▶ _WHAT TO PRODUCE_: Output every record word for word, minus the pictures.

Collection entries
*-*-*
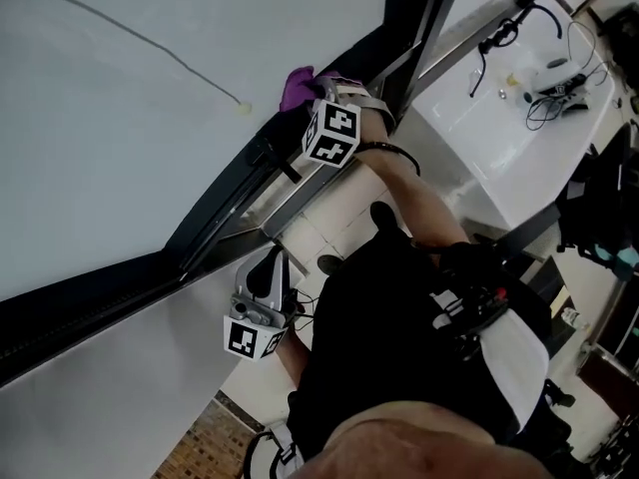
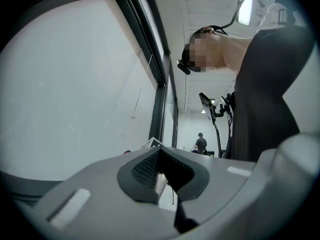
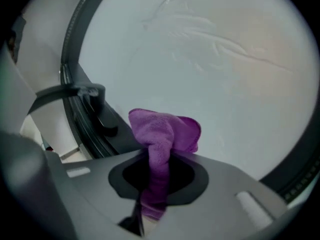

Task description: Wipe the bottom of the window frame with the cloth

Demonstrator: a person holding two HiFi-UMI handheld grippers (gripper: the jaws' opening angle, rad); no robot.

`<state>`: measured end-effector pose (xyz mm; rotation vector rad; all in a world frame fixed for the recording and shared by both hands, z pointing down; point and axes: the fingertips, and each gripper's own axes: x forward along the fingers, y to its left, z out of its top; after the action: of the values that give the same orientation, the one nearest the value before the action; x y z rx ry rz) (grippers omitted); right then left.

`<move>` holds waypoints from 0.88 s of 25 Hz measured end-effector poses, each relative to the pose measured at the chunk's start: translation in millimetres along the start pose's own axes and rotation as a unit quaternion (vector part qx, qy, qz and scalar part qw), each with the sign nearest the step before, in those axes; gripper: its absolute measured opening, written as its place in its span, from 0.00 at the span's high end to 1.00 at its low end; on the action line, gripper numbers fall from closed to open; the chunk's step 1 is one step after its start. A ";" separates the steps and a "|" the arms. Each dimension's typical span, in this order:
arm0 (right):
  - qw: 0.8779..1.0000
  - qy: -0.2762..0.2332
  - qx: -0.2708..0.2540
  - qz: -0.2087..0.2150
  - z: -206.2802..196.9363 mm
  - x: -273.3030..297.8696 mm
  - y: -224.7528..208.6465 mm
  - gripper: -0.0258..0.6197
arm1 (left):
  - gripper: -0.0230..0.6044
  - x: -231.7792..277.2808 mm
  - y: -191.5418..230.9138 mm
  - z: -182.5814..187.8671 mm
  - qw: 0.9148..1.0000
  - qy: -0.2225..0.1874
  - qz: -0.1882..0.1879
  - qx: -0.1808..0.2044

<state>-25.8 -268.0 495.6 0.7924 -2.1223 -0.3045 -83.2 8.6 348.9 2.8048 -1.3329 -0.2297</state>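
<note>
Cloth (image 3: pixel 165 129) is the thing I check first: a purple microfibre wad, pinched in the middle by my right gripper (image 3: pixel 157 169), whose jaws are clamped tight on it, with the loose bunch standing out past the tips. In the head view the cloth (image 1: pixel 298 86) sits on the dark window frame (image 1: pixel 120 287), right at the frame's inner edge where the rail meets the pane (image 1: pixel 120 118). I cannot tell whether it presses on the rail or just rests against it. The right gripper (image 1: pixel 312 93) comes at the frame from the room side, its marker cube just off the rail.

A dark window handle (image 3: pixel 95 104) is mounted on the frame near the cloth, towards my left gripper. A thin cord with a small bead (image 1: pixel 243 108) lies across the pane just above the frame.

My left gripper (image 2: pixel 167 184) has its jaws drawn together with nothing between them. In the head view the left gripper (image 1: pixel 270 262) hangs on the room side of the frame, beside the white ledge (image 1: pixel 329 218), well apart from the cloth.
</note>
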 end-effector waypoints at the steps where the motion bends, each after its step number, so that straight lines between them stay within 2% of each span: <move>1: 0.999 -0.027 0.003 0.023 10.5 -1.4 8.9 0.86 | 0.96 0.8 1.0 -2.3 1.000 0.002 -0.001 -0.004; 3: 0.992 -0.077 0.006 0.095 30.3 5.4 34.8 0.86 | 0.96 5.8 0.5 -6.0 1.000 0.006 -0.006 -0.010; 5: 0.989 -0.080 0.000 0.124 28.5 13.9 40.7 0.86 | 0.96 14.0 -4.7 -5.7 1.000 0.009 -0.017 -0.006; 7: 0.994 -0.053 0.005 0.096 5.5 17.7 15.3 0.86 | 0.96 22.7 -9.6 -3.6 1.000 0.011 -0.027 0.003; 10: 0.998 -0.011 0.055 0.033 -46.9 18.1 -50.2 0.86 | 0.96 27.9 -11.2 -4.5 0.999 0.016 -0.032 0.009; 13: 0.995 0.024 0.095 -0.020 -90.3 15.1 -110.9 0.86 | 0.96 29.0 -10.3 -8.9 0.999 0.020 -0.029 0.005; 16: 0.989 0.063 0.107 -0.079 -119.2 13.1 -147.0 0.86 | 0.96 30.0 -12.3 -9.0 0.999 0.019 -0.026 0.006; 19: 0.981 0.090 0.110 -0.130 -132.0 8.9 -164.7 0.86 | 0.96 29.8 -11.3 -6.6 0.999 0.019 -0.024 0.012; 22: 0.989 0.070 0.076 -0.107 -106.5 10.6 -142.0 0.86 | 0.96 28.8 -8.2 -9.1 1.000 0.020 -0.019 0.009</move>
<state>113.5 -378.2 502.7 1.1011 -1.9485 -0.1947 -57.6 -8.8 353.7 2.8350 -1.2814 -0.1630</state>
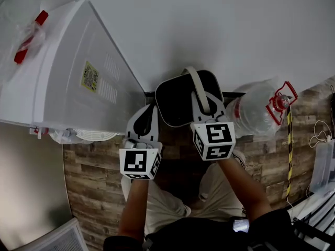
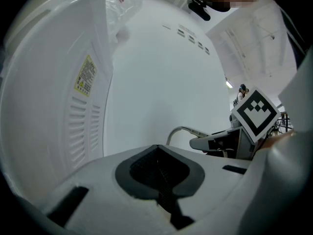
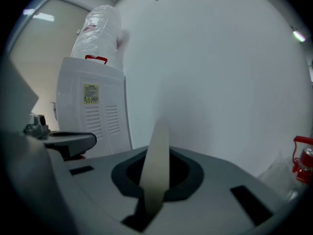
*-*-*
▶ _WRITTEN REPLY_:
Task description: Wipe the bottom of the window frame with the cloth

Demonstrator: a person holding two HiFi-UMI handheld grippers (gripper: the jaws' opening angle, rad); no robot.

`<state>`: measured end-effector pose (xyz mm; rotation vector rad; all in a world frame fixed for the recording and shared by both hands, z pointing down; point and axes: the fingertips, and each gripper's own axes: x forward along the fingers, y to its left, z out of its top; after the action: of the values that give the same orientation, the one nearest the value before the action; x y z rx ry rz) (grippers omitted); right then left.

`<move>` holds waypoints from 0.88 s of 25 Hz measured end-effector poses, each relative to the pose measured at the chunk's start: translation in millimetres along the start pose's own axes and rotation as a unit quaternion (vector part qx, qy, qz and scalar part qw), each with the sign nearest the step before, in those axes; gripper: its absolute measured opening, written as its place in its span, from 0.00 at the span's high end to 1.00 at its low end; on the action line, gripper numbers fall from closed to open; the chunk's step 1 is one step after its start. A ";" separates the steps and a "|" the arms. Each dimension's typical span, in this order:
arm0 (right):
  - qw: 0.8779..1.0000
  - qy: -0.2762..0.2332
  - qx: -0.2708..0.2540
  - qz: -0.2087..0.2150
  - z: -206.2802..196.9363 mm
  - x: -273.3030..297.8696 mm
  - y: -224.7528..208.6465 mm
  - gripper: -0.0258..0.6197
arm1 (left):
  - gripper: -0.0230..0.6044
  - x: -231.7792..277.2808 mm
  - y: -191.5418..230.9138 mm
  - z: -182.5814..187.8671 mm
  - qw: 0.9148..1.0000
  - qy: -0.2225..0.1874
  - qz: -0.1882..0.1879
  - qx: -0.1808..0.2044

<state>-25.8 -268.0 495.6 0.7924 -2.1223 -0.3045 -83.2 8.6 348.9 2.8048 -1.3329 -0.2297</state>
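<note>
Cloth (image 3: pixel 165 129) is the thing I check first: a purple microfibre wad, pinched in the middle by my right gripper (image 3: pixel 157 169), whose jaws are clamped tight on it, with the loose bunch standing out past the tips. In the head view the cloth (image 1: pixel 298 86) sits on the dark window frame (image 1: pixel 120 287), right at the frame's inner edge where the rail meets the pane (image 1: pixel 120 118). I cannot tell whether it presses on the rail or just rests against it. The right gripper (image 1: pixel 312 93) comes at the frame from the room side, its marker cube just off the rail.

A dark window handle (image 3: pixel 95 104) is mounted on the frame near the cloth, towards my left gripper. A thin cord with a small bead (image 1: pixel 243 108) lies across the pane just above the frame.

My left gripper (image 2: pixel 167 184) has its jaws drawn together with nothing between them. In the head view the left gripper (image 1: pixel 270 262) hangs on the room side of the frame, beside the white ledge (image 1: pixel 329 218), well apart from the cloth.
</note>
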 end-effector waypoints at the steps where the motion bends, each after its step number, so that straight lines between them stay within 2% of each span: <move>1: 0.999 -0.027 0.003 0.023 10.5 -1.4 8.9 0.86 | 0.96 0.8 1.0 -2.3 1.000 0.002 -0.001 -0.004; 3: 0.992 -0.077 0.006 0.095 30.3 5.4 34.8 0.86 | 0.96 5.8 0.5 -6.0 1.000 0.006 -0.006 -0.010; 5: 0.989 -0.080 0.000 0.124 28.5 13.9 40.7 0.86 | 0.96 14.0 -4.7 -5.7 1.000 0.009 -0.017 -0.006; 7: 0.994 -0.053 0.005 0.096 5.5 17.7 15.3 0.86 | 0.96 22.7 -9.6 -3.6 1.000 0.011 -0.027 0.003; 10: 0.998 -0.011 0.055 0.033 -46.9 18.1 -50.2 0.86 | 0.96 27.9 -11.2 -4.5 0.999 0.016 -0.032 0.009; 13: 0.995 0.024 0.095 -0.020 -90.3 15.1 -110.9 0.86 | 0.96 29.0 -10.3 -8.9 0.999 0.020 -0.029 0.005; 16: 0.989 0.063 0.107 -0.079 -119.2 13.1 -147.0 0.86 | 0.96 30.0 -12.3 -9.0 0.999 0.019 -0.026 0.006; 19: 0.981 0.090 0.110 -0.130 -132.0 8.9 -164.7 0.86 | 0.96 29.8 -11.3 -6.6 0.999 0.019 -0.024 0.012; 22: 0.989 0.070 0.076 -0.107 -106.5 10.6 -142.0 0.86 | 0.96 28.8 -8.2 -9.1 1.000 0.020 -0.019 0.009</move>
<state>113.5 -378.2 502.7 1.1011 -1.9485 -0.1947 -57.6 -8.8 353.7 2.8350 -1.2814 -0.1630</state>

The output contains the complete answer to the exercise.